Welsh rugby union club, based in Croesyceiliog

Croesyceiliog Rugby Football Club is a Welsh rugby union team based in Croesyceiliog. Today, Croesyceiliog RFC plays in the Welsh Rugby Union Division One East league and are a feeder club for Newport Gwent Dragons.

==History==
Croesyceiliog RFC was founded in 1881 and the first known Club Captain was one G. Morgan who led the side in the 1883/84 season. The side are known locally as the Cockerels, and a Cockerel is depicted on the club's crest.
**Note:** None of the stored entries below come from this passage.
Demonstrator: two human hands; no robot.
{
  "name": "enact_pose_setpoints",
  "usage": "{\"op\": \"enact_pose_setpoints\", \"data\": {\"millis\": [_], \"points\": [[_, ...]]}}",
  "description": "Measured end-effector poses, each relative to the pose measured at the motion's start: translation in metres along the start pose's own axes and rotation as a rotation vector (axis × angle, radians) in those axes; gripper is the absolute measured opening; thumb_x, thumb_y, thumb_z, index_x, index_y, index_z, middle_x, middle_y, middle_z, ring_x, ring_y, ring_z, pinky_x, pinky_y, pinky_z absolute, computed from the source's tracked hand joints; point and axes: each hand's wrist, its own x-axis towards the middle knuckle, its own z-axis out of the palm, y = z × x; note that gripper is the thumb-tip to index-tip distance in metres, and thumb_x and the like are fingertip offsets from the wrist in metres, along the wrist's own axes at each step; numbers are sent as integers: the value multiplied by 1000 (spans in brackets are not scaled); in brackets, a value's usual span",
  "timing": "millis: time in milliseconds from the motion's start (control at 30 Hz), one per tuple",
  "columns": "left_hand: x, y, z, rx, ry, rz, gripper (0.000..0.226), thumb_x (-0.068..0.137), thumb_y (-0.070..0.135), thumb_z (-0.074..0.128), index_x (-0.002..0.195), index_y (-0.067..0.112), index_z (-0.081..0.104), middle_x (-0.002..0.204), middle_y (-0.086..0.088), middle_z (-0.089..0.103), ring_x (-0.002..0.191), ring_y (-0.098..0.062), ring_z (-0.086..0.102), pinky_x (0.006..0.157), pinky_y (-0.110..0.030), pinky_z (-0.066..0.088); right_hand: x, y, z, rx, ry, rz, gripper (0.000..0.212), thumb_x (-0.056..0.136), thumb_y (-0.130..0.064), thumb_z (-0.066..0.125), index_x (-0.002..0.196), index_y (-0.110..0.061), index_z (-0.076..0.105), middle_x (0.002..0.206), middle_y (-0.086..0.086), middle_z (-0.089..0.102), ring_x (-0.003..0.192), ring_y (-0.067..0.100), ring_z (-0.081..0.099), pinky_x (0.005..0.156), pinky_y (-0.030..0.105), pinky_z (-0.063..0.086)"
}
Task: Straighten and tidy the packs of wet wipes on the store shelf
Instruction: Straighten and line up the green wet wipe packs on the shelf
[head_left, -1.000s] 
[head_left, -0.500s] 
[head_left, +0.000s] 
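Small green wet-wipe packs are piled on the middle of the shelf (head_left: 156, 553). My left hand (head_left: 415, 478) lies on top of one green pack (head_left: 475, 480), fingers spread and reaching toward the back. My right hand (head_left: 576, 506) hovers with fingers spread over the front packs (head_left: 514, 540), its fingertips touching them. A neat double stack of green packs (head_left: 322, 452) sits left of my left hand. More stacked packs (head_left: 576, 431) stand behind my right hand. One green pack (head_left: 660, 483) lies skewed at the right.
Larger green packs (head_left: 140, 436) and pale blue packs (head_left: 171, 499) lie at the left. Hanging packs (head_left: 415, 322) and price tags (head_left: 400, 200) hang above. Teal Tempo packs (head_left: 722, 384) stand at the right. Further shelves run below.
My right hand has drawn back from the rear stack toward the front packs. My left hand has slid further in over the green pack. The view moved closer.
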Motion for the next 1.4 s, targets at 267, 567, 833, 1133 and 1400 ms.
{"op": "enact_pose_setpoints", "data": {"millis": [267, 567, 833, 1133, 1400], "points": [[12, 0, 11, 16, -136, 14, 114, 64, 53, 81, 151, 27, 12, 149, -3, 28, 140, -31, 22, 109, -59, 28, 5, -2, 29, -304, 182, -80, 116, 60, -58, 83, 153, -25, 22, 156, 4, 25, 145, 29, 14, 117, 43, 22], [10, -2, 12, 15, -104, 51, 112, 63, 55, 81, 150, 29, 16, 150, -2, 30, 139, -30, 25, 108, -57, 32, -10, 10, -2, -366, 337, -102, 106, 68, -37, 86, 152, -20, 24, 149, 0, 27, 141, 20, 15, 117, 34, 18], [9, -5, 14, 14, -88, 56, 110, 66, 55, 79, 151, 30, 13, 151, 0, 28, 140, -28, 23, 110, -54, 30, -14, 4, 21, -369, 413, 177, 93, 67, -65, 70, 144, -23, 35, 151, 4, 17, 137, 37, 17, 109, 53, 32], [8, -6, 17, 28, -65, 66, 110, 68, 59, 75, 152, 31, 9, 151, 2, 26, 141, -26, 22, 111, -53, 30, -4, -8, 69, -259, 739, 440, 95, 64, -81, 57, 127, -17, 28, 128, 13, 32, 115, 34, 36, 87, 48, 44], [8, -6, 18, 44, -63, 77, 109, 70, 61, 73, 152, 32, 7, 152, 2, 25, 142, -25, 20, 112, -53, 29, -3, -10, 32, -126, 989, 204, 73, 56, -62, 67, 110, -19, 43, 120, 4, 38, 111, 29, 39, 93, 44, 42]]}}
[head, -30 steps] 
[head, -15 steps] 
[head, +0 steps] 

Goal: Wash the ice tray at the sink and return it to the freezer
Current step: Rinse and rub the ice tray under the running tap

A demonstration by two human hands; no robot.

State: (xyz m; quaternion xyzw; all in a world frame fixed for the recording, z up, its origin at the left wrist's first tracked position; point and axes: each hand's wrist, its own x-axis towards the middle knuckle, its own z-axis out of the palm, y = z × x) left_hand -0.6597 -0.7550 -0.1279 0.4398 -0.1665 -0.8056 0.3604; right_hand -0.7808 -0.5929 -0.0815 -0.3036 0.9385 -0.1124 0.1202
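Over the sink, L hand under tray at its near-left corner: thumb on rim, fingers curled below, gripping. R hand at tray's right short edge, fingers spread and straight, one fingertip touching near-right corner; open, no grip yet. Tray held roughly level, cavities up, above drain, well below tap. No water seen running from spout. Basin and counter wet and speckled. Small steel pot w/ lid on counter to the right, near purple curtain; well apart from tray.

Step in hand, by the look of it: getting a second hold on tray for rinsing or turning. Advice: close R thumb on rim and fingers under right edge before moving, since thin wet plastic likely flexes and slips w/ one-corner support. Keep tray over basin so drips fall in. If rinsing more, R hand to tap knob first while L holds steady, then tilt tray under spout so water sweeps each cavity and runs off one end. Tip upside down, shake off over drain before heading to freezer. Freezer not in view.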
The club has played at several locations during their long history including at one point in a farm-field owned by Jack Walker, a former player, chairman and president of the club. Since the 1960s Torfaen Borough Council have allowed Croesyceiliog RFC to use the facilities at Woodland Road.

During 1975, under the chairmanship of Mr Jack Walker, the Rugby Club amalgamated with Croesyceiliog Cricket Club, and established headquarters at the cricket ground. In 1976, the club applied for, and was granted membership of the Welsh Rugby Union.

==Club honours==
- 1998/99 - WRU Division Five East Champions
- 2000/01 - WRU Division Four East Champions
- 2015/16 - Ben Francis Cup Winners
- 2016/17 - WRU Division Two East Champions
- 2014/15 - World Record Longest Drop Goal - Luke Brown

==Notable former players==

- WAL Clive Burgess (9 caps)
- WAL Lewk Loder (99 caps)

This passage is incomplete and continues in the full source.